Manchin defends impeachment trial vote to oust Trump, says he wanted more evidence to acquit

Senator Joe Manchin, D-W.Va., reacted Friday to claims from his Senate colleague that his constituents are not happy with his vote to convict and remove President Trump in the Senate impeachment trial this week.

Manchin defended his position on "Bill Hemmer Reports," saying that the vote was the toughest decision he's made in public life, and that he hoped to come to the opposite conclusion. However, Manchin also criticized the president's use of "rogue proxies" to set foreign policy, singling out former New York Mayor Rudy Giuliani.

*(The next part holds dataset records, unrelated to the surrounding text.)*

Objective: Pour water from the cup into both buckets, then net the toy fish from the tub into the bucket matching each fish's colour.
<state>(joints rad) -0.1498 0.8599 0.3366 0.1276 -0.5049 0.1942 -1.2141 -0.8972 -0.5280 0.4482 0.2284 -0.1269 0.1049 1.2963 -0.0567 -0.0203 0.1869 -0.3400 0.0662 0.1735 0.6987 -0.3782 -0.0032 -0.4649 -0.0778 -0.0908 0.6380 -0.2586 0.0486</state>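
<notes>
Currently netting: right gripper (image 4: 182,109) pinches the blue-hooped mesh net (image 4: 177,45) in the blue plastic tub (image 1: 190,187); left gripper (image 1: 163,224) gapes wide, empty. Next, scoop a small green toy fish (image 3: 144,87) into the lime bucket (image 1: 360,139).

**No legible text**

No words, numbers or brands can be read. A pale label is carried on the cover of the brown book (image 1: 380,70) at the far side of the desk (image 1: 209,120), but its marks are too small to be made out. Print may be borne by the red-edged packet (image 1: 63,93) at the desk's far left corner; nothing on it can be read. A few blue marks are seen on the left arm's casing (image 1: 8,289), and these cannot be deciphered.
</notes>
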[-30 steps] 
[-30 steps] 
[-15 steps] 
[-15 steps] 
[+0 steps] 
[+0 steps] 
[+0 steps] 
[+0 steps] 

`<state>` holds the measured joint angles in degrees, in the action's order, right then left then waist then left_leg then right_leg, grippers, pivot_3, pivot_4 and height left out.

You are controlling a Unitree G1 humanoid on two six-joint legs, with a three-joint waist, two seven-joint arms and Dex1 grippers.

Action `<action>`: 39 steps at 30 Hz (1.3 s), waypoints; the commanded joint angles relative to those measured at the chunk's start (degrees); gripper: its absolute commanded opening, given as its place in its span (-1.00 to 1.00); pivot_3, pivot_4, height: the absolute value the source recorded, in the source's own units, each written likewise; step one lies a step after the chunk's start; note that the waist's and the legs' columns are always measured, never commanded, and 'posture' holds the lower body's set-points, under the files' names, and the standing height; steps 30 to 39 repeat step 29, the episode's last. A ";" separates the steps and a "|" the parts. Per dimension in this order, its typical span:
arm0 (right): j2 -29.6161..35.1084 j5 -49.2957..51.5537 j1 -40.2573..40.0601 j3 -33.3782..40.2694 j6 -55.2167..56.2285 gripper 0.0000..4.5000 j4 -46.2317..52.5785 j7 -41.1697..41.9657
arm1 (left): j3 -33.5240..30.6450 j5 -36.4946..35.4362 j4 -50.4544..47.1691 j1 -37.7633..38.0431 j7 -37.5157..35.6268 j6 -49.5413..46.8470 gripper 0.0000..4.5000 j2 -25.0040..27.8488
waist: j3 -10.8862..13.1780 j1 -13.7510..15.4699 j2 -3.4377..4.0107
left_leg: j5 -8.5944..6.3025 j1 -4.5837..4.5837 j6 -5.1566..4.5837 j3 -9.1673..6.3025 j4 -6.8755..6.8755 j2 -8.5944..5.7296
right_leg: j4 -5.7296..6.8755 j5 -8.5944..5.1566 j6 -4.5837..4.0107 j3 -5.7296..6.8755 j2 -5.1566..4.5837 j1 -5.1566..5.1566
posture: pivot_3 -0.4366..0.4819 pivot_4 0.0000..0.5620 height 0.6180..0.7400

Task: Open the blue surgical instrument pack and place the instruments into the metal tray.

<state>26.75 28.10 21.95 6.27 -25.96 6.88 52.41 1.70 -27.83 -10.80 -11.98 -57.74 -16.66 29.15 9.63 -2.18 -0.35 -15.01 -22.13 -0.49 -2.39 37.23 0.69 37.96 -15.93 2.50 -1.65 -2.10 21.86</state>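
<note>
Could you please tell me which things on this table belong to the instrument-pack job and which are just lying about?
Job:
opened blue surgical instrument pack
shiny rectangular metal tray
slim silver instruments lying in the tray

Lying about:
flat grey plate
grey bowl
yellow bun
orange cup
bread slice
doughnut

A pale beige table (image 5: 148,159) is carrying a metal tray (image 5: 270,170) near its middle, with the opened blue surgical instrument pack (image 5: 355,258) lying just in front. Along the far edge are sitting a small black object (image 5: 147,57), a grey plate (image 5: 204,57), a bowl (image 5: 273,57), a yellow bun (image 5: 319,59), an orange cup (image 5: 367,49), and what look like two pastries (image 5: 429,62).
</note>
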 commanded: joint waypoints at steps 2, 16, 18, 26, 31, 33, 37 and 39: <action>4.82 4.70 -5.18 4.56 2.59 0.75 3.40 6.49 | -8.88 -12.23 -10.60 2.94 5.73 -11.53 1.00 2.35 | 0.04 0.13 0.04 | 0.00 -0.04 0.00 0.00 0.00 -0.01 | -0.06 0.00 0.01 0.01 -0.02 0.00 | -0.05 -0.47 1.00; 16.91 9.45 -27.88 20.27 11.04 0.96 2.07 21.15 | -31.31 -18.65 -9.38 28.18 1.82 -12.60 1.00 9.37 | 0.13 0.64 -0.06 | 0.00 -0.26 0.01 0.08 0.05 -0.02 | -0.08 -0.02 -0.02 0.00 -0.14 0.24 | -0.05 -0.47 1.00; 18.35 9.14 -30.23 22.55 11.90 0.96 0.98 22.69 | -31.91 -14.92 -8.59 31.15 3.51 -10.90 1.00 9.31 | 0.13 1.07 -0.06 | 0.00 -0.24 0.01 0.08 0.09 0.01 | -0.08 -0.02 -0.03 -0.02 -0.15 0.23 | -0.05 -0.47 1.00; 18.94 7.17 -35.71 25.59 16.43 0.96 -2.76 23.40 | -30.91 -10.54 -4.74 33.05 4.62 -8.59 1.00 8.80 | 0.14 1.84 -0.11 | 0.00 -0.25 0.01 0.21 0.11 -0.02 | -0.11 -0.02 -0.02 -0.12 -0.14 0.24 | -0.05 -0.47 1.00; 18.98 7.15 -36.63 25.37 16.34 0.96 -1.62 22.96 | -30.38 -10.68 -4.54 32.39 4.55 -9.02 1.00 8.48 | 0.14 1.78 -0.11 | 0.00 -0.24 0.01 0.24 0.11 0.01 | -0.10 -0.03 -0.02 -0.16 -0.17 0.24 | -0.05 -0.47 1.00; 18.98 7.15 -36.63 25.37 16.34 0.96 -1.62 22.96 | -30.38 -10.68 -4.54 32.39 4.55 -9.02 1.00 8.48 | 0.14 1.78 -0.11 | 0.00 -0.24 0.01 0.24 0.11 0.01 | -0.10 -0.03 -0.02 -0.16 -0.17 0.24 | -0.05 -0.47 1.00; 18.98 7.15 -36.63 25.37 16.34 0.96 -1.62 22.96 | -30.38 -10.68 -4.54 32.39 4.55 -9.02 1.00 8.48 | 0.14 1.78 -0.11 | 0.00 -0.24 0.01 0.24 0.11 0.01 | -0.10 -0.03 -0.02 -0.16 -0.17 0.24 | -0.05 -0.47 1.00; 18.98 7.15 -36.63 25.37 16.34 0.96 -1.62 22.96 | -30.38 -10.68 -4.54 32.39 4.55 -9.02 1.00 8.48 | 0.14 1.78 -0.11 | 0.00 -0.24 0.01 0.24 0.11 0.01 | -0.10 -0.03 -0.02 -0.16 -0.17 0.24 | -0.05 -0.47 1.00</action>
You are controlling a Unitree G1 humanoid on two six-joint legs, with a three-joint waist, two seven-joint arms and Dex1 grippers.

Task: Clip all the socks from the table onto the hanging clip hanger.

On Thursday, Sen. Shelley Moore Capito, R-W.Va., said Manchin's decision is "not being received well here at home," and claimed that Sen. Charles Schumer, D-N.Y. likely "pulled the noose a little tight [around his caucus] and said 'Come on, everybody, we are going to jump off this cliff together'."

Manchin rejected the assertion that he operates in lockstep with or under threat of blowback from Schumer, the Senate Minority Leader, and said that he and Capito are good friends and he simply disagreed with her remarks.

"We see this differently. We talk about it. We see it different and I think Shelly knows ... no one can pull my chain or tie a noose around me -- I'm the most conservative Democrat in all of Congress," he said after host Bill Hemmer noted he was back in Charleston when Capito spoke Thursday.

Manchin noted that he has taken many votes that are unpopular with his Democratic caucus but endeared him to the GOP. He said his mantra when considering a resolution is that if "I can explain it, I can vote for it," adding that his 37-year public service record speaks for itself.

He said the evidence was "overwhelming" in House managers' favor when it came to impeaching Trump and lamented that the president's team did not want additional witnesses or documents subpoenaed in the Senate trial. He said witnesses would have ve possibly brought more clarity to the president's case and convinced him to vote to acquit.

The most damning part of the Senate trial, he said, was an argument by Harvard Law Emeritus Professor Alan Dershowitz -- who has claimed his remarks were taken out of context.


"The most powerful person in the world calls the most inexperienced new leader of a country that's fighting Russia in their own backyard -- that's just an affront that I couldn't get over [and] when the only defense that was made was Professor Dershowitz saying if the president does it and if it's in the best interest of the country and that means him doing whatever, even for his election, then it's OK. I can't get there. That's not what the Constitution says," Manchin explained.

When Hemmer asked about comments made by House Judiciary Chairman Jerrold Nadler, D-N.Y., that indicated House Democrats will pursue other avenues of investigation, Manchin shot down the idea that he would support going back over the Ukraine case and pursuing further allegations against Trump.

"Absolutely not," he replied. "Unless the president continues using rogue proxies such as Rudy Giuliani running around playing with foreign policy within the election process.

"I'm hoping that the president has learned: Mr. President, we are equal powers," Manchin added. "We were designed differently than any other, any other government in the [world]."